• [What you have to do]
The records should be copied out again with no alteration.

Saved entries
-- Opening Marker --
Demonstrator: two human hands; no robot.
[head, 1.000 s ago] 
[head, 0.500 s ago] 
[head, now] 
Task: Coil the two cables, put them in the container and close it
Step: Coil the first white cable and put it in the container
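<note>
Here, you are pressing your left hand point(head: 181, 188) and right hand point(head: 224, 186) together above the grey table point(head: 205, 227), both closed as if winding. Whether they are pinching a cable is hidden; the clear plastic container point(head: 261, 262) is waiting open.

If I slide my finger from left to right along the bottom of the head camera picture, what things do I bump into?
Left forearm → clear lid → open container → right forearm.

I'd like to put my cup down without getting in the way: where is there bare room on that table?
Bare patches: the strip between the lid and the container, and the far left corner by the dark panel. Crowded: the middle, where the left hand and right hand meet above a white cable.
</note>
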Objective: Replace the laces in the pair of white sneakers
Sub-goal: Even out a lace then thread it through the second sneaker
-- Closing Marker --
• [Exercise solution]
Demonstrator: two human hands; no robot.
[head, 1.000 s ago] 
[head, 0.500 s ago] 
[head, now] 
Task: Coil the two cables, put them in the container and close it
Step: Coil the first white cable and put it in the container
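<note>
Here, you are pressing your left hand point(head: 181, 188) and right hand point(head: 224, 186) together above the grey table point(head: 205, 227), both closed as if winding. Whether they are pinching a cable is hidden; the clear plastic container point(head: 261, 262) is waiting open.

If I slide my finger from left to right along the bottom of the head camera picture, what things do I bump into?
Left forearm → clear lid → open container → right forearm.

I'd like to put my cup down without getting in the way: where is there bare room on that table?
Bare patches: the strip between the lid and the container, and the far left corner by the dark panel. Crowded: the middle, where the left hand and right hand meet above a white cable.
</note>
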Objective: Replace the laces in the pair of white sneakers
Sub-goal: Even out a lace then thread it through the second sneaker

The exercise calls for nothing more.